Ilustrasi lahan persawahan yang terendam banjir
LingkariNews — Akhir November 2025, Indonesia diguncang dengan bencana banjir bandang dan tanah longsor yang menimpa tiga provinsi di Sumatra, yaitu Aceh, Sumatra Utara (Sumut), dan Sumatra Barat (Sumbar). Data Badan Nasional Penanggulangan Bencana (BNPB) pada Rabu (10/12) mencatat setidaknya terdapat 969 korban meninggal dan 262 lainnya hilang. Bencana banjir Sumatera juga menyebabkan lima ribu warga terluka. Sebanyak 157,9 ribu rumah di 52 kabupaten dan kota terdampak juga mengalami kerusakan.
Selain menelan banyak korban, bencana banjir bandang di Sumatera juga merendam lahan pertanian dalam skala besar. Sekitar 152.000 hektare sawah terdampak banjir, yang meliputi 33.000 hektare sawah di Sumut dan 119.000 hektare di Aceh. Dari total luasan tersebut, sekitar 4.000 ribu hektare sawah mengalami puso atau gagal panen.
Kerusakan lahan pertanian akibat bencana banjir Sumatera menimbulkan kekhawatiran terhadap upaya swasembada beras nasional. Pasalnya, tiga provinsi terdampak banjir merupakan daerah produsen beras utama. Badan Pusat Statistik (BPS) memproyeksikan bahwa tahun ini, Aceh dapat memproduksi 1,01 juta ton beras, atau naik 5,49 persen dari tahun sebelumnya. Potensi produksi di Sumut juga diprediksi meningkat 24,34 persen menjadi 1,57 juta ton. Sementara itu, Sumbar diperkirakan menghasilkan 791.676 ton beras, naik 0,8 persen dari tahun sebelumnya.
Meski lahan sawah terdampak banjir Sumatera cukup luas, Menteri Pertanian, Andi Amran Sulaiman memastikan bahwa stok beras di wilayah terdampak banjir tetap aman. Ia mengatakan bahwa pemerintah telah menambah cadangan beras hingga tiga kali lipat dari kebutuhan. Oleh karena itu, masyarakat diminta tetap tenang menghadapi kondisi ini.
“Yang pertama, kami siapkan cadangan beras tiga kali lipat dari kebutuhan. Jadi tidak usah khawatir masalah cadangan beras,” ujarnya.
Mentan Amran menegaskan bahwa Kementerian Pertanian akan turut serta membantu perbaikan 40 ribu hektare sawah terdampak banjir Sumatera. Bentuk bantuan yang diberikan nantinya akan disesuaikan dengan kondisi tiap lokasi, termasuk bagi petani yang mengalami puso agar dapat kembali menanam seperti semula.

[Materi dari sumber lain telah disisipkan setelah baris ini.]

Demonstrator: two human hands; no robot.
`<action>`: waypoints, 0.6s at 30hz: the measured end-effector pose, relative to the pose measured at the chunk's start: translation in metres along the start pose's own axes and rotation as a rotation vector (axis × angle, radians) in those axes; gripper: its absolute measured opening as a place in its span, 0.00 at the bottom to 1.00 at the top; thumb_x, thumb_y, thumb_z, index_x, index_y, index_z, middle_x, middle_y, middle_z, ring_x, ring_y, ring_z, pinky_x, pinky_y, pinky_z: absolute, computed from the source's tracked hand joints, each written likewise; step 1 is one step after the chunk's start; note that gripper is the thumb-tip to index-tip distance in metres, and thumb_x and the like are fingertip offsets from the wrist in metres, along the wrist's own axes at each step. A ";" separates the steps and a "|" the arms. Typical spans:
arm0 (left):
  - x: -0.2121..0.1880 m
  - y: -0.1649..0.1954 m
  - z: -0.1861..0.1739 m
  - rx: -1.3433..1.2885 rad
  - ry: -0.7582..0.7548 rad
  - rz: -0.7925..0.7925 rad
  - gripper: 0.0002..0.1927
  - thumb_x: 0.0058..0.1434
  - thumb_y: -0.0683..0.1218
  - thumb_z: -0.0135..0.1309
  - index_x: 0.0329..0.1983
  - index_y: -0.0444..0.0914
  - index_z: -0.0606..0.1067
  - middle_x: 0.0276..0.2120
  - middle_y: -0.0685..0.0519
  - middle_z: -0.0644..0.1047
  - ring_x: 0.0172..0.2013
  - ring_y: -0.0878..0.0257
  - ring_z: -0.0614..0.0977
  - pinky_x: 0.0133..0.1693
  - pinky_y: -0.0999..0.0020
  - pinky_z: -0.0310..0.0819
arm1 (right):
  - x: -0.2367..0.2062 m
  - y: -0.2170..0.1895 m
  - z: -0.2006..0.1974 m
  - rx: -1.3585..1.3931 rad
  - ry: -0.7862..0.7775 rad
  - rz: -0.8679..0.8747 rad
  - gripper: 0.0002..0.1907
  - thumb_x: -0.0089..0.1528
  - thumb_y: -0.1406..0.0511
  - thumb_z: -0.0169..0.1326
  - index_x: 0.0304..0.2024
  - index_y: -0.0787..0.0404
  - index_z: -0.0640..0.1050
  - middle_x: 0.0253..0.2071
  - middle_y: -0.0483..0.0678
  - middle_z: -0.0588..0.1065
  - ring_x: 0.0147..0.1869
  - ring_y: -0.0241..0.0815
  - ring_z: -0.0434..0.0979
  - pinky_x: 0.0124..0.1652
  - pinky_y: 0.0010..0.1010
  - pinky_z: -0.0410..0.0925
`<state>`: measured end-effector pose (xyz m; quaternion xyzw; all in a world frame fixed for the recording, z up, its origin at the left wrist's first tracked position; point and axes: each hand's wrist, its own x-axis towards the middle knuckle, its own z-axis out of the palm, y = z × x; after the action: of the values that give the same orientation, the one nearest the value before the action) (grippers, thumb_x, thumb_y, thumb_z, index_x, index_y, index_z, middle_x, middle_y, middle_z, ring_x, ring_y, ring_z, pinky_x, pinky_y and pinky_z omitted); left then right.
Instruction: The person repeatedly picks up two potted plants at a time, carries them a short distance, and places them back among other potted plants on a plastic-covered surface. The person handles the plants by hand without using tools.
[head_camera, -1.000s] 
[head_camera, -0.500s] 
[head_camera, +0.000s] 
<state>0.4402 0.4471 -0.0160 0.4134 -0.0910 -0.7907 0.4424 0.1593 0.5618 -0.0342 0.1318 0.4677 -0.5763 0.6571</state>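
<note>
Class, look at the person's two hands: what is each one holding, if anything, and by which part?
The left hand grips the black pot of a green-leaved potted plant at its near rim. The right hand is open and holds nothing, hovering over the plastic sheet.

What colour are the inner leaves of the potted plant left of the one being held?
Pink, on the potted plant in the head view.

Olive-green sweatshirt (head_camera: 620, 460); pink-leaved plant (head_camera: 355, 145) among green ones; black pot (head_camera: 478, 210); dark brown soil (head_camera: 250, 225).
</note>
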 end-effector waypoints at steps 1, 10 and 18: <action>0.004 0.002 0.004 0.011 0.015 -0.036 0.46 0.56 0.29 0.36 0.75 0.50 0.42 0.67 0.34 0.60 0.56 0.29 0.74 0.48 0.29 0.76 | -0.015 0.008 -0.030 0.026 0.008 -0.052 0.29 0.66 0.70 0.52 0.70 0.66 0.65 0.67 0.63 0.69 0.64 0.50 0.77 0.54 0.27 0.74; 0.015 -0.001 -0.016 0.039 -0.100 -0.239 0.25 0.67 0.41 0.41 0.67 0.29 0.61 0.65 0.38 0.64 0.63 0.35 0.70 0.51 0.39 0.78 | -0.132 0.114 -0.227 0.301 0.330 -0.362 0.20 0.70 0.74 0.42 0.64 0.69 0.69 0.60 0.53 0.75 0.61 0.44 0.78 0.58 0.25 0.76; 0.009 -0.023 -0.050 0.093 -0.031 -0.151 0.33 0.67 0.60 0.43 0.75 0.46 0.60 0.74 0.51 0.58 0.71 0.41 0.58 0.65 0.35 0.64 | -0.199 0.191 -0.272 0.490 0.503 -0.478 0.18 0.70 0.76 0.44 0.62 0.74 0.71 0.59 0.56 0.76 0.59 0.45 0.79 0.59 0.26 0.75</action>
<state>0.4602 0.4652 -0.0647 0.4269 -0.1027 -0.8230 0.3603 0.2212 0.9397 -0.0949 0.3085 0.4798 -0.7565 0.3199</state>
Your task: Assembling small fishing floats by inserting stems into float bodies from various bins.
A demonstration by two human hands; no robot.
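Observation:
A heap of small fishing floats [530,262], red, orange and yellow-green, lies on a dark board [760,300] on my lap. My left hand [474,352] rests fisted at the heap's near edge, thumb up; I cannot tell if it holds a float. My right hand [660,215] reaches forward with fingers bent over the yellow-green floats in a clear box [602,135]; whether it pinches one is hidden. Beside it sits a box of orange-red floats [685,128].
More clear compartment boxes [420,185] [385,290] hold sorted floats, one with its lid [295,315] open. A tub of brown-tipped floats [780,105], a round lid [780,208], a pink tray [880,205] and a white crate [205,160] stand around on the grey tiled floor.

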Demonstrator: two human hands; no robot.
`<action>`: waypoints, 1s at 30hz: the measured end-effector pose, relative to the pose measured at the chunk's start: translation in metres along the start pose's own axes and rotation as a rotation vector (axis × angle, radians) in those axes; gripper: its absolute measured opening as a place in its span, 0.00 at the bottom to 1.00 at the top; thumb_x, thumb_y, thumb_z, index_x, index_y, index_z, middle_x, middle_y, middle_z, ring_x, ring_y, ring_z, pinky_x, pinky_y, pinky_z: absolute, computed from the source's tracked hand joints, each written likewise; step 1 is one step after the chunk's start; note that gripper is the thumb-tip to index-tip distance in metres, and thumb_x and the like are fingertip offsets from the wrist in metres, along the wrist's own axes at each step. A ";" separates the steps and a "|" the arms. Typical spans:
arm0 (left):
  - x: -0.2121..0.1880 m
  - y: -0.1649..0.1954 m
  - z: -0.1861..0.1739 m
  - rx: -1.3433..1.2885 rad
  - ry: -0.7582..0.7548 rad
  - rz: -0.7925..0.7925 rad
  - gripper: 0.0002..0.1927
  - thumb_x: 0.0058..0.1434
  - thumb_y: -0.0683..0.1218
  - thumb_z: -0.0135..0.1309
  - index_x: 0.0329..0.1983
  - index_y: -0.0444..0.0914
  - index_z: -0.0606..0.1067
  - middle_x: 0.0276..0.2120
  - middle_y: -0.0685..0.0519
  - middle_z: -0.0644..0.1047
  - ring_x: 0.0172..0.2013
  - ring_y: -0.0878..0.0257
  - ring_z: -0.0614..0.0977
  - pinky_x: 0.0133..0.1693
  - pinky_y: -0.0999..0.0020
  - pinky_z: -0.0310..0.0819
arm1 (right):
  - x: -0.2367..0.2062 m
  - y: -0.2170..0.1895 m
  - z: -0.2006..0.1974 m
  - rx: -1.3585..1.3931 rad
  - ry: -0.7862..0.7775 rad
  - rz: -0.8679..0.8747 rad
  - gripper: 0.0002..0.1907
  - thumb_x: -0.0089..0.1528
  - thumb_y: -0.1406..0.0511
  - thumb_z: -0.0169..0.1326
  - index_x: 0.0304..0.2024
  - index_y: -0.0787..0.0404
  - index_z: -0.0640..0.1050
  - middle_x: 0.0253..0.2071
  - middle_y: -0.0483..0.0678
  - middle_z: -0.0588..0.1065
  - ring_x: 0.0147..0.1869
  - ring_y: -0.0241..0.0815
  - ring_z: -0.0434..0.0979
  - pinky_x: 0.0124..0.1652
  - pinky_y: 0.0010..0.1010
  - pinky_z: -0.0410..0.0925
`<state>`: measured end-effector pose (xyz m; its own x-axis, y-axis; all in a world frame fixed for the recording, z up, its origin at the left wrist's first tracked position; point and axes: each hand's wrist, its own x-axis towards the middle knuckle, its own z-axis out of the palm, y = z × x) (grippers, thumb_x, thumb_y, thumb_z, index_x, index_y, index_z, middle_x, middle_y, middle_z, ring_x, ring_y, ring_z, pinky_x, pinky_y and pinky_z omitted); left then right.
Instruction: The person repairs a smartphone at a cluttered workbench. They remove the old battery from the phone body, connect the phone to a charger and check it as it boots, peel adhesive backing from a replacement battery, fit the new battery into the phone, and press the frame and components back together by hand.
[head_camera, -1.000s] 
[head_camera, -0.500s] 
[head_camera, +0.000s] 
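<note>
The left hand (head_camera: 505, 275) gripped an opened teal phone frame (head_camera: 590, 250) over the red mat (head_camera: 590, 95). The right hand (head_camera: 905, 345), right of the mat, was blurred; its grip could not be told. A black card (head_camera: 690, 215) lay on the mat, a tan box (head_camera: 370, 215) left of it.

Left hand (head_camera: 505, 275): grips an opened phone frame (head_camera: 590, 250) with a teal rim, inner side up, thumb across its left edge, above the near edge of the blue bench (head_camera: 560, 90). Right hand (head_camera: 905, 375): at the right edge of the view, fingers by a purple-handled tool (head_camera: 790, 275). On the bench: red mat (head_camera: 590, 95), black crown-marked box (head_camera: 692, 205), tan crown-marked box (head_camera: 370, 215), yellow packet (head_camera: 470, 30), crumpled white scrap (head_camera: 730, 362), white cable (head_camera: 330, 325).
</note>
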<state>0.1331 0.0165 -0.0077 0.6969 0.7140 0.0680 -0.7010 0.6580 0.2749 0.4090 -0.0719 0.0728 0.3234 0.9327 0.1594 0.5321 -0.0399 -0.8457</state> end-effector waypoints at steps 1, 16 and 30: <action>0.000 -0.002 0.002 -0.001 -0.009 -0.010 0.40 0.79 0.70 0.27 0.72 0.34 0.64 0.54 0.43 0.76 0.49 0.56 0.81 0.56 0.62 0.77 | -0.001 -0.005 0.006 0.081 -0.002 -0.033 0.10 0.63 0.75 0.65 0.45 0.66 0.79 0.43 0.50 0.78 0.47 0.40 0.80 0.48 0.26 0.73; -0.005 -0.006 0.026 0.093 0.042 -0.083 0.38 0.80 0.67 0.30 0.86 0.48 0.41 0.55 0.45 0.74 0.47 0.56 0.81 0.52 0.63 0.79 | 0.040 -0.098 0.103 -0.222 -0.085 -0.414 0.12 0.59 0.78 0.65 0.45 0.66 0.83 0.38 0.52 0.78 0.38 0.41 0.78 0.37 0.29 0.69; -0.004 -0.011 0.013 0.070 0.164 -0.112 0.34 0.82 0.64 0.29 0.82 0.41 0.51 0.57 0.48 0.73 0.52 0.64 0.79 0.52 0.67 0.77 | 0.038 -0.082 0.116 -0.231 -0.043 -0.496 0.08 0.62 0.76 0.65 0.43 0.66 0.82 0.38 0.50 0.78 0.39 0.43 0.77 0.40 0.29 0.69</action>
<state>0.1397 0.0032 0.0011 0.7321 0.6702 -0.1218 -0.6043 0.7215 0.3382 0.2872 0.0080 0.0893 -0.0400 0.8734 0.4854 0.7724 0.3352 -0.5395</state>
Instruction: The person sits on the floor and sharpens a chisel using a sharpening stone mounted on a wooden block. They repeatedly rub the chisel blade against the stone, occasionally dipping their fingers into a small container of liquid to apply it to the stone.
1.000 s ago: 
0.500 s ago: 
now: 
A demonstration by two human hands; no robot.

Amran juga memastikan bahwa seluruh biaya rekonstruksi lahan pertanian akan ditanggung pemerintah pusat. Oleh karena itu, proses perbaikan ini tidak akan membebani petani sama sekali. “Pemerintah akan membangun kembali sampai menjadi sawah seperti semula. Kami akan kirim peralatan, bantuan, benih gratis, dan melakukan penanaman hingga serah terima kepada pemiliknya,” kata Mentan Amran.
Mentan Amran menjelaskan bahwa pemulihan lahan terdampak banjir Sumatera ditargetkan selesai dalam satu hingga dua bulan. Untuk merealisasikannya, Kementerian pertanian akan menggandeng kontraktor lokal yang ditunjuk pemerintah daerah. Langkah ini diharapkan dapat memperlancar proses pemulihan di setiap titik terdampak. “Kami kerja sama menggunakan kontraktor lokal. Pak Bupati tinggal tunjuk, Pak Gubernur nanti langsung kerjakan, pusat yang biayai,” jelasnya.
Guna memperlancar penyaluran bantuan pemulihan lahan sawah terdampak banjir sumatera, Mentan Amran meminta pemerintah daerah segera merampungkan administrasi batas bidang. Pasalnya, rekonstruksi baru dapat dimulai setelah kepemilikan dan batas lahan dinyatakan jelas.
Kementan memberi tenggang waktu satu hingga dua minggu bagi pemerintah daerah setempat untuk menyelesaikan proses administrasi tersebut. “Kami beri waktu 1–2 minggu, selesaikan administrasi patok bidang dan pemiliknya karena sawahnya rata. Kita akan perbaiki kembali,” ujar Mentan Amran.